Se isso levantar questões de segurança, vamos abordá-las enquanto descobrimos como instalar os GW de painéis de que precisamos. Afinal, os painéis são a parte relativamente simples e segura. Se os inversores e o controle dos sistemas forem um problema, vamos descobrir protocolos para resolver essas questões. Se a diversificação do fornecimento a longo prazo for um problema, vamos trabalhar para redistribuir a capacidade. Mas, no que diz respeito à crise climática, não temos tempo. Já é ruim o suficiente não investir na transição energética. É um escândalo de magnitude ainda maior recusar-se a utilizar a capacidade de energia verde que foi realmente construída e paga por outra pessoa.

Na China, o enorme aumento na capacidade de energia renovável pode estar mudando o equilíbrio das emissões. Não aposte sua vida nisso, não grite muito alto, mas os dados mais recentes sugerem que a China pode ter atingido o pico. Quando mencionei esses dados para pessoas do aparato do Conselho de Estado em Pequim, elas ficaram um pouco surpresas e foram verificar seus próprios números. Elas nunca voltaram para me contar o que descobriram.

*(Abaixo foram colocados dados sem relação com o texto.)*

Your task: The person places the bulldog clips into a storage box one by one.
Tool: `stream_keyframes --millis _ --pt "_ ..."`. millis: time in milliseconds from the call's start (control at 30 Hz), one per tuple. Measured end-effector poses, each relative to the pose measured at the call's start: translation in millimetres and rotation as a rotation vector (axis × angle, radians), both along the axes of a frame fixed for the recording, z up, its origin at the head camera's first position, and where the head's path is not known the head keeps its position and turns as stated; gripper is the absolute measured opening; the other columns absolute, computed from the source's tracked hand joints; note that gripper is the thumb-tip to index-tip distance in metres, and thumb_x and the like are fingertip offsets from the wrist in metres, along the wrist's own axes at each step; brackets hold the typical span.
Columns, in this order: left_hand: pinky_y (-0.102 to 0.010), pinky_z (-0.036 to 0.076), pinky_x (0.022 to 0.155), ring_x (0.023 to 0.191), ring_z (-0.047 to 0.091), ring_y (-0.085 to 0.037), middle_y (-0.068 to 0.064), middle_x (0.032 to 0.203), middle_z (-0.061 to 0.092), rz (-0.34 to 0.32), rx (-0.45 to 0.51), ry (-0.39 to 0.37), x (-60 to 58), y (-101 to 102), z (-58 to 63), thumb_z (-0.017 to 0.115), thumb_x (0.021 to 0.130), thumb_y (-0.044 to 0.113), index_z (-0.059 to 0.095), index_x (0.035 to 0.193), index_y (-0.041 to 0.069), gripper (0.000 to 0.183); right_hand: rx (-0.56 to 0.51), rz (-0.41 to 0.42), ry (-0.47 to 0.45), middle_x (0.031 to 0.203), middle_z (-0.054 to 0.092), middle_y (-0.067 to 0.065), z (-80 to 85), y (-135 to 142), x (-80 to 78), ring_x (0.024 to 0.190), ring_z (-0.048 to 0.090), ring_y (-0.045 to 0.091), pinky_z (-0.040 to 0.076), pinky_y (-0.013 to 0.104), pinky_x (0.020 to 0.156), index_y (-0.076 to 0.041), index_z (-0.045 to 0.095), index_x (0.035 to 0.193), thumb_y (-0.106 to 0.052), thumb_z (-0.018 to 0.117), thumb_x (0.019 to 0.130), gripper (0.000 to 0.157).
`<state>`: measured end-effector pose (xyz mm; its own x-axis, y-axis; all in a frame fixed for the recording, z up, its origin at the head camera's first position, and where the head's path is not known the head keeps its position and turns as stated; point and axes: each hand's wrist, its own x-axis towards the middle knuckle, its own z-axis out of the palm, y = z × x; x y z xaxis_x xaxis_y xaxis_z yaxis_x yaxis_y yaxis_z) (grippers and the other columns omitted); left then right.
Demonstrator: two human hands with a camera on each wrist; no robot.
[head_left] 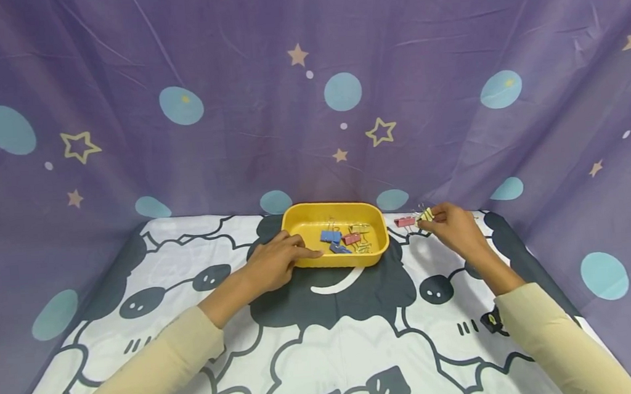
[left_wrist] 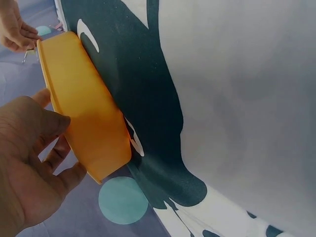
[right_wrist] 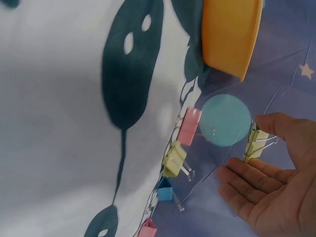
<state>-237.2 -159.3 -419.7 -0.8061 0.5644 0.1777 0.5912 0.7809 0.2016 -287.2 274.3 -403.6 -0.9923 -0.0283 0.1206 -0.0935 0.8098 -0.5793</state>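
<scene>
A yellow plastic tray (head_left: 348, 260) stands at the back of the table, holding blue clips (head_left: 330, 236), a pink clip (head_left: 351, 239) and yellow clips (head_left: 359, 229). My left hand (head_left: 276, 262) grips its left end, the thumb (left_wrist: 57, 121) against the outer wall and other fingers at the rim. To the tray's right, my right hand (head_left: 456, 229) pinches a yellow binder clip (right_wrist: 256, 143) between thumb and fingers, raised off the cloth. Below that hand in the right wrist view lie a pink clip (right_wrist: 189, 126), another yellow clip (right_wrist: 174, 160), a blue clip (right_wrist: 165, 190) and a second pink clip (right_wrist: 147, 228).
A white cloth (head_left: 240, 376) with dark cartoon sheep covers the table. Behind it and at both sides hangs a purple curtain (head_left: 255, 140) with stars and blue dots, close behind the tray and the loose clips.
</scene>
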Motion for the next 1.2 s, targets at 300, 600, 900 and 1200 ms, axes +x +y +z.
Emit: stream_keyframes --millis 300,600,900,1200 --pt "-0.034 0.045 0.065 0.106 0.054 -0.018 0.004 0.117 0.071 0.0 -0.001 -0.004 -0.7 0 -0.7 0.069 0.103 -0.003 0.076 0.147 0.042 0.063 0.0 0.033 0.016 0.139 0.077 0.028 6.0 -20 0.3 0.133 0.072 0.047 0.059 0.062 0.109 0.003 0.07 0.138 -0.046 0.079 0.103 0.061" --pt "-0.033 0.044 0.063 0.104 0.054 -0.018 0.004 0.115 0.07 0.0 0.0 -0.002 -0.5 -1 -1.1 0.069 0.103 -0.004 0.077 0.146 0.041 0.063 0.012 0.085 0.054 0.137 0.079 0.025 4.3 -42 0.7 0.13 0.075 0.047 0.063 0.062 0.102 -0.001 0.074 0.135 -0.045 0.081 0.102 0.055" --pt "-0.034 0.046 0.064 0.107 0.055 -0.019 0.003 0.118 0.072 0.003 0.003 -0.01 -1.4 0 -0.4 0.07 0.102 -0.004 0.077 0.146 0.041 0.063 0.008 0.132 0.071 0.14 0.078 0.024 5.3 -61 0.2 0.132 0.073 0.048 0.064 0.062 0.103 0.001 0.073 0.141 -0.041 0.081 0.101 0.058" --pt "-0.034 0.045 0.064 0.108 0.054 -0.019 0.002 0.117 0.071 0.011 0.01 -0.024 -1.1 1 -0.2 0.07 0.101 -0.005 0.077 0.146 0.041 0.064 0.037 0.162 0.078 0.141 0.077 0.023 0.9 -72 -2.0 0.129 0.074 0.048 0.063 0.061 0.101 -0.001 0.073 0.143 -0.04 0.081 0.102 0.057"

Precisamos manter o impulso solar para continuar construindo. A China precisa continuar promovendo sua própria eletrificação (mais sobre isso em outro Chartbook em breve). Ela precisa continuar mudando a demanda por eletricidade. Ela precisa continuar eletrificando e construindo seu “eletroestado”. Este foi um dos outros gráficos impressionantes dos últimos tempos, retirado do relatório do Financial Times.

Enquanto na Europa e nos EUA a participação da eletricidade no consumo final de energia está estagnada em 22% há mais de uma década, apesar de todo o alarde sobre a descarbonização, na China, a participação da eletricidade subiu para 30% e a trajetória é de forte crescimento. (O outlier mais alto, aliás, é o Japão). A eletrificação, porque sabemos como produzi-la com baixas emissões, é a porta de entrada para a limpeza do sistema energético.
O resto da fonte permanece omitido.